DEMISSÃO DA MINISTRA

Entre as exigências dos agricultores está o pedido de demissão da ministra da Agricultura, Maria do Céu Antunes. “Não defende o setor, não tem perfil para o cargo”, acusou o presidente da Apormor, segundo o qual a agricultura “não é uma prioridade” para o atual Governo. “Se o fosse, sublinhou, “a titular da pasta não ocupava o último lugar na hierarquia do Governo”. 

À frente de um Ministério da Agricultura “forte, como pasta económica com grandes preocupações ambientais e que enquadre todos os setores do mundo rural de modo a permitir a sua gestão integrada e um ordenamento do território coerente”, quer ver alguém “com outro peso político”, que promova “o fim do processo de desmantelamento do Ministério e da passagem das respetivas direções regionais” para a tutela das Comissões de Coordenação e Desenvolvimento Regional, “neste momento mais focadas em questões políticas e ambientais, ficando a economia geral e a preocupação com a sustentabilidade económica e social para segundo plano”.

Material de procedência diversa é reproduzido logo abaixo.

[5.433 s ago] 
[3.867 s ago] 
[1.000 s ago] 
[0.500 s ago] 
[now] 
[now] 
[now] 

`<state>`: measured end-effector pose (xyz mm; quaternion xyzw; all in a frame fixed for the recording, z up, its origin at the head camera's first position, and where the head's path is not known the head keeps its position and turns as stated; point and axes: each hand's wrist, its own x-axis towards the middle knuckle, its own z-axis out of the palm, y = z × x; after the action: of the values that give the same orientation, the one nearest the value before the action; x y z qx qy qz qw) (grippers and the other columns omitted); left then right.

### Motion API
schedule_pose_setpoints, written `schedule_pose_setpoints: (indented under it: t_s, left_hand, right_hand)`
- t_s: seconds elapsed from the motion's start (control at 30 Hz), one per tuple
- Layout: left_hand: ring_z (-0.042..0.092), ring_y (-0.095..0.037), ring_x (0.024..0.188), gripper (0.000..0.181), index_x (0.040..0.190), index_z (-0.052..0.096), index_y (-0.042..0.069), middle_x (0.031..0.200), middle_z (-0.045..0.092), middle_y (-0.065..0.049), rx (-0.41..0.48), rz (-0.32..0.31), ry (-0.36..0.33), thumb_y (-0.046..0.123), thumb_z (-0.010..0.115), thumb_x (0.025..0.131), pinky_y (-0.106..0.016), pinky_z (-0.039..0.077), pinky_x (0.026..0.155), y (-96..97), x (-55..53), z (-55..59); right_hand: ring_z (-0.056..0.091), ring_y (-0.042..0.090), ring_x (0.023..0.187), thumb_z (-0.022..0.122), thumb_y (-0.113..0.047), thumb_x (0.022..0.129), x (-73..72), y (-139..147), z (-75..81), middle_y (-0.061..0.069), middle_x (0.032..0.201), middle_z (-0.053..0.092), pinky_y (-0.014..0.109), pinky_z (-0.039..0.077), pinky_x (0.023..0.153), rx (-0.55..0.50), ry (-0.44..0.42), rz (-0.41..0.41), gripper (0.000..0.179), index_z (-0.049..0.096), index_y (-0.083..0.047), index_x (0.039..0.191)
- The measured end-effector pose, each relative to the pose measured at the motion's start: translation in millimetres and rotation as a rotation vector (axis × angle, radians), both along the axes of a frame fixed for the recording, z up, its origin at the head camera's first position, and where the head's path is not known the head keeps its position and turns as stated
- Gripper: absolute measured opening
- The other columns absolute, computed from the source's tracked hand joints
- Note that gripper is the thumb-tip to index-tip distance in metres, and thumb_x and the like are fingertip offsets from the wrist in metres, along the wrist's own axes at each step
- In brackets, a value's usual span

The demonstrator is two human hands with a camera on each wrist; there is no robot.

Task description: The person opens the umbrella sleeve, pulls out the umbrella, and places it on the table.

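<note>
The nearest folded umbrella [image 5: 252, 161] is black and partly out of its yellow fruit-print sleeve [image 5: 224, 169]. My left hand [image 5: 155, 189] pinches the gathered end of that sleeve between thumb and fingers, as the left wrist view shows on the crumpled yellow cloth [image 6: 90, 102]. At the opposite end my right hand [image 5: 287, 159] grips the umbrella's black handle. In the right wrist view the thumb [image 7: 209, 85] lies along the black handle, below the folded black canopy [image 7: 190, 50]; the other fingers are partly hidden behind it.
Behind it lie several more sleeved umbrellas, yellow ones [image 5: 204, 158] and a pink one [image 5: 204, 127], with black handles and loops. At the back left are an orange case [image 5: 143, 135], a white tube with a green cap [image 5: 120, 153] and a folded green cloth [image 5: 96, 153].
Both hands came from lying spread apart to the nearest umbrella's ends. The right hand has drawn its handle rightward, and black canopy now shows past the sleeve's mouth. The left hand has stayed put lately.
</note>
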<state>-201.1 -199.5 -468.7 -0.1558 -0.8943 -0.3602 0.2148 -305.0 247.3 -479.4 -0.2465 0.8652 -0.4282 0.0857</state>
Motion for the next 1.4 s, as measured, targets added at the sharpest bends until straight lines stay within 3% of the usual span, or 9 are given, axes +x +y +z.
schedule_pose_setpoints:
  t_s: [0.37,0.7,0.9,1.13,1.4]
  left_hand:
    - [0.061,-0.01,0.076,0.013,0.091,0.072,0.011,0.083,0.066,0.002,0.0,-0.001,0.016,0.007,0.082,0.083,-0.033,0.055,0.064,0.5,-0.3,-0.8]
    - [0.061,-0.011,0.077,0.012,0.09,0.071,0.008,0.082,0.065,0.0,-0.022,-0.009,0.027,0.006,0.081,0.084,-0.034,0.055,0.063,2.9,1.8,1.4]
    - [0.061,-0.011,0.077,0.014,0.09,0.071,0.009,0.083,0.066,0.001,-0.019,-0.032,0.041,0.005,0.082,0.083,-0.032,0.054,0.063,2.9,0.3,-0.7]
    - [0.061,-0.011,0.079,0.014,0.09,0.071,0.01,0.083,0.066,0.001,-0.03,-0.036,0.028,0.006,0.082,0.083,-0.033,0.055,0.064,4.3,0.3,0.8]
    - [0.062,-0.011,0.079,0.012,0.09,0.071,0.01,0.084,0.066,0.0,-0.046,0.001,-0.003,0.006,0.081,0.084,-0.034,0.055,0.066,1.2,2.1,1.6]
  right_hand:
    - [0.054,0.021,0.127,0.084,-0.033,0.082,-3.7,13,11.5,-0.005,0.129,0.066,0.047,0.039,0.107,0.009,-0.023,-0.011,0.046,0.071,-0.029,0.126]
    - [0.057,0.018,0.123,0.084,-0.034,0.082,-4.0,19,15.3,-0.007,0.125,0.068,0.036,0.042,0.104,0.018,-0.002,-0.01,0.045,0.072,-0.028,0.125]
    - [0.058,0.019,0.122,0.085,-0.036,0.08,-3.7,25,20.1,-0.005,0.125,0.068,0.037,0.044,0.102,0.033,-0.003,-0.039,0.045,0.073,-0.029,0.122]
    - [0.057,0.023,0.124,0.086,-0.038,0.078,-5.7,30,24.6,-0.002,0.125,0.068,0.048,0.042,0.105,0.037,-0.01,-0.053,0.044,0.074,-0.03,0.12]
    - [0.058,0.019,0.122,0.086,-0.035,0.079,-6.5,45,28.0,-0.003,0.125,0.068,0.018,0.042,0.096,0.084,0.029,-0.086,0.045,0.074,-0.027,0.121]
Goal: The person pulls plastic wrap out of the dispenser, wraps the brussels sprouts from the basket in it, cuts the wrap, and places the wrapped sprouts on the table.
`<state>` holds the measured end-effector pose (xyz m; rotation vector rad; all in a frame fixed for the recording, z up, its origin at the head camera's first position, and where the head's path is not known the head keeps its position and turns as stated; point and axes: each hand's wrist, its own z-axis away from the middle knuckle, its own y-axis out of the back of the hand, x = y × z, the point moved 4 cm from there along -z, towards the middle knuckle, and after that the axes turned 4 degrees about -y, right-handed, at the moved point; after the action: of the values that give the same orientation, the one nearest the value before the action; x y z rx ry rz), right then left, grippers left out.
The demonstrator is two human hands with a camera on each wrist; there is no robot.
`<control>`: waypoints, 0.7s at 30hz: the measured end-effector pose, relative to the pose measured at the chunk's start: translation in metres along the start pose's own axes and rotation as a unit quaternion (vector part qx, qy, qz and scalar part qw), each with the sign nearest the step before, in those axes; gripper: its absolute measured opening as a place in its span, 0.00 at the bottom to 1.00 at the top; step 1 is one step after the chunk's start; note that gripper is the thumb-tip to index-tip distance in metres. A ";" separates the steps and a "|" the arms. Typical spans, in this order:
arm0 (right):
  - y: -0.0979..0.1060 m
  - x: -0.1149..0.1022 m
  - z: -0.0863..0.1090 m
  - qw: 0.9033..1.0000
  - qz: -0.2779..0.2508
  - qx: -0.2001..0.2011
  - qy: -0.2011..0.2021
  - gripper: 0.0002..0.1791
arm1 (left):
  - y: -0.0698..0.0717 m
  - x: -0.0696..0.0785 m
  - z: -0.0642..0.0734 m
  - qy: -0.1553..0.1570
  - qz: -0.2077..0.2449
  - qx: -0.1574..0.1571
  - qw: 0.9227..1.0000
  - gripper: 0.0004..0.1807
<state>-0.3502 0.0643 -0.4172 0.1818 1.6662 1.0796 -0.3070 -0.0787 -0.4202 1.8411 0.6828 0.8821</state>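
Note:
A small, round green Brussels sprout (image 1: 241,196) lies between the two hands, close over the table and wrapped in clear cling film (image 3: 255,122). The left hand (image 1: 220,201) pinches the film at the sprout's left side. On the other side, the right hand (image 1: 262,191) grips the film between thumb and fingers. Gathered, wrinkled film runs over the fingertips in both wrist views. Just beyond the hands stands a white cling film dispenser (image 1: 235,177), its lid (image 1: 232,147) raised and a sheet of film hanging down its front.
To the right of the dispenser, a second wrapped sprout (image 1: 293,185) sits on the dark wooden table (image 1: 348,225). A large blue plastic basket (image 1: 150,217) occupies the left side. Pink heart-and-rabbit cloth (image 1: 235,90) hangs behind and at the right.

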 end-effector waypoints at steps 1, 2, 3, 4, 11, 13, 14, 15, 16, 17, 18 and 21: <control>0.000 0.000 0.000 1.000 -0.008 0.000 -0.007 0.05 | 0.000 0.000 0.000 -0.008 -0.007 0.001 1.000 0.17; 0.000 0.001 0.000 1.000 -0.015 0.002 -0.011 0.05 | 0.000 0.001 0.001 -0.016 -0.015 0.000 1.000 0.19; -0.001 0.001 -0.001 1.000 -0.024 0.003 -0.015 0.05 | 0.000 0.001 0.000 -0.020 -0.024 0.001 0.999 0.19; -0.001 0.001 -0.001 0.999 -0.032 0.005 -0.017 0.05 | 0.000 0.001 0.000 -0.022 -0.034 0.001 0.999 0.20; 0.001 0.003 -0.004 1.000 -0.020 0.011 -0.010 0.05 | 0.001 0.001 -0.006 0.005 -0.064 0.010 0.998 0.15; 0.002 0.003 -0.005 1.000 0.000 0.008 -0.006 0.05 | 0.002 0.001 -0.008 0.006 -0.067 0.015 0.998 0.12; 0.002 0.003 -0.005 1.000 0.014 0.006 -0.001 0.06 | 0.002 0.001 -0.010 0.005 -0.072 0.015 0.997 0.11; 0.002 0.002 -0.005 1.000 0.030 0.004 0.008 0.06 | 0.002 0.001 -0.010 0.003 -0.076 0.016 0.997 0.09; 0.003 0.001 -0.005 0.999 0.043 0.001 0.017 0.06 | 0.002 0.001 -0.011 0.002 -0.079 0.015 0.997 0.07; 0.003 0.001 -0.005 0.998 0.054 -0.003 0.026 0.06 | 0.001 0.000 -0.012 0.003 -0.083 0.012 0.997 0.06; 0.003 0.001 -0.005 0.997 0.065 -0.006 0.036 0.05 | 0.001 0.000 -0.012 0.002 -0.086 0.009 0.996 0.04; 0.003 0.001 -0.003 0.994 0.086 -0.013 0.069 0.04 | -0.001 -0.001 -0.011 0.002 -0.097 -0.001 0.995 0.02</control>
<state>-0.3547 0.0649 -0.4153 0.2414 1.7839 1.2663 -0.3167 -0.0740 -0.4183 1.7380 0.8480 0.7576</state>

Por fim, defendeu a “devolução das florestas ao seu devido lugar”, ou seja, à tutela da Agricultura – neste momento estão sob a alçada do Ambiente -, pois a floresta “só poderá exercer” o seu “papel ambiental fundamental” se estiver “associada a uma vertente económica, equilibrada e rentável. Se assim não for, na realidade, só servirá para arder de tempos a tempos por não haver ninguém que cuide dela”.

“O AGRICULTOR É UMA ESPÉCIE EM VIAS DE EXTINÇÃO”

Classificando o agricultores como “uma espécie em vias de extinção”, o presidente da Apormor sublinhou na Comissão Parlamentar de Agricultura que “os proprietários de terras têm-se tornado em senhorios que vivem de rendas”. E explicou: “As ajudas da PAC desligadas da produção funcionam como rendas”. Sendo que esta tendência se acertou nos últimos anos com o arrendamento de terras para a instalação de novas culturas intensivas. Arrendamentos feitos, “na maioria dos casos, a fundos financeiros, que tanto vêm como vão, quando as margens de negócio já não forem suficientes. E quem garante a ocupação e conservação dos ecossistemas rurais no futuro?”, interrogou Joaquim Capoulas.